:: EXERCISE DESCRIPTION ::
From start to end, print the entire listing below exactly.
--- THE DATA ---
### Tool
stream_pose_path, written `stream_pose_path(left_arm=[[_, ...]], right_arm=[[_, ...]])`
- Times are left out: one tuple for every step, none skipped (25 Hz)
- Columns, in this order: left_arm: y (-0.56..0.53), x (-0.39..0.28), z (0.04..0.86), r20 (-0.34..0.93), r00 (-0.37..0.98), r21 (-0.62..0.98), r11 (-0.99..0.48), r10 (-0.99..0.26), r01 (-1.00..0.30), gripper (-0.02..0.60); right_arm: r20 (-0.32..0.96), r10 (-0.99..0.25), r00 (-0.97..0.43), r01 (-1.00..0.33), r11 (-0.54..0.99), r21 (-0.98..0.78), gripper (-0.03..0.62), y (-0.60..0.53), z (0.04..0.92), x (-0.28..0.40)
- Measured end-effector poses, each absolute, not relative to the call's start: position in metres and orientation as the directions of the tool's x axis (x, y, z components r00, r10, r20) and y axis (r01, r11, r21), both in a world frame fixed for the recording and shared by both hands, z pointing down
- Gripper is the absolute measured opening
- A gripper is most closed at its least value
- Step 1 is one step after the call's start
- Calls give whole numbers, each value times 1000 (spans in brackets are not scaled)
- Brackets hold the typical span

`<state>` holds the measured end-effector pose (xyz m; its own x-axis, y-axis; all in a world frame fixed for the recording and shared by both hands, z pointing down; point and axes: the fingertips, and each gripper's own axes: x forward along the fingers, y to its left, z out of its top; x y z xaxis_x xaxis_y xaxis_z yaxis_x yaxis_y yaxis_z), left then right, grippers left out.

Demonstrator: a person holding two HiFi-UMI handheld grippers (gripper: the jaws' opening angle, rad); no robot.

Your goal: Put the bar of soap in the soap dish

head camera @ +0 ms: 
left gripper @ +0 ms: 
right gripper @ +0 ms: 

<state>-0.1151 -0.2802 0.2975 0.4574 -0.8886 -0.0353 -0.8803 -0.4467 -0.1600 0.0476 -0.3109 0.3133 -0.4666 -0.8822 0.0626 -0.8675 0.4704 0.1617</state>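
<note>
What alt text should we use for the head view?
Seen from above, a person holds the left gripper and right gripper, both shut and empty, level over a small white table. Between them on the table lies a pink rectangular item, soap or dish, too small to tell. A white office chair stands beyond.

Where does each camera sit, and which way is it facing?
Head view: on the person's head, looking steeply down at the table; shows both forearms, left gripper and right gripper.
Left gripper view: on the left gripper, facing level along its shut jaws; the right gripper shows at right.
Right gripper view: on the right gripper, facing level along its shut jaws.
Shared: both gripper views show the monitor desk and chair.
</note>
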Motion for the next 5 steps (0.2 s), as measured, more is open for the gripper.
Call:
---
:: PROBLEM SOLUTION ::
### Tool
stream_pose_path, written `stream_pose_path(left_arm=[[_, ...]], right_arm=[[_, ...]])`
- Times are left out: one tuple for every step, none skipped (25 Hz)
- Columns, in this order: left_arm: y (-0.56..0.53), x (-0.39..0.28), z (0.04..0.86), r20 (-0.34..0.93), r00 (-0.37..0.98), r21 (-0.62..0.98), r11 (-0.99..0.48), r10 (-0.99..0.26), r01 (-1.00..0.30), gripper (-0.02..0.60); right_arm: r20 (-0.32..0.96), r10 (-0.99..0.25), r00 (-0.97..0.43), r01 (-1.00..0.33), r11 (-0.54..0.99), r21 (-0.98..0.78), gripper (-0.03..0.62), y (-0.60..0.53), z (0.04..0.92), x (-0.28..0.40)
- Measured end-effector poses, each absolute, not relative to the call's start: position in metres and orientation as the directions of the tool's x axis (x, y, z components r00, r10, r20) and y axis (r01, r11, r21), both in a world frame fixed for the recording and shared by both hands, z pointing down
- Gripper is the absolute measured opening
- A gripper is most closed at its least value
- Step 1 is one step after the call's start
- Calls give whole numbers, each value times 1000 (spans in brackets are not scaled)
- Brackets hold the typical span

`<state>` holds the measured end-effector pose (xyz m; its own x-axis, y-axis; all in a world frame fixed for the recording and shared by both hands, z pointing down; point and axes: the fingertips, and each gripper's own axes: x forward along the fingers, y to its left, z out of its top; x y z xaxis_x xaxis_y xaxis_z yaxis_x yaxis_y yaxis_z), left then right, grippers left out.

Demonstrator: a person holding two HiFi-UMI handheld grippers (gripper: the jaws' opening angle, rad); no robot.

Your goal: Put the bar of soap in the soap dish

head camera @ +0 ms: 
left gripper @ +0 ms: 
right gripper @ +0 ms: 

<state>-0.1151 -0.2802 0.2975 0.4574 -0.8886 -0.0353 -0.8803 -0.4467 -0.1600 0.0476 -0.3109 0.3133 -0.4666 -0.8822 0.0626 -0.8675 0.4704 0.1617</state>
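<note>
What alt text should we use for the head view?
Seen from above, a person holds the left gripper and right gripper, both shut and empty, level over a small white table. Between them on the table lies a pink rectangular item, soap or dish, too small to tell. A white office chair stands beyond.

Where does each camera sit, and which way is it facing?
Head view: on the person's head, looking steeply down at the table; shows both forearms, left gripper and right gripper.
Left gripper view: on the left gripper, facing level along its shut jaws; the right gripper shows at right.
Right gripper view: on the right gripper, facing level along its shut jaws.
Shared: both gripper views show the monitor desk and chair.
</note>
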Motion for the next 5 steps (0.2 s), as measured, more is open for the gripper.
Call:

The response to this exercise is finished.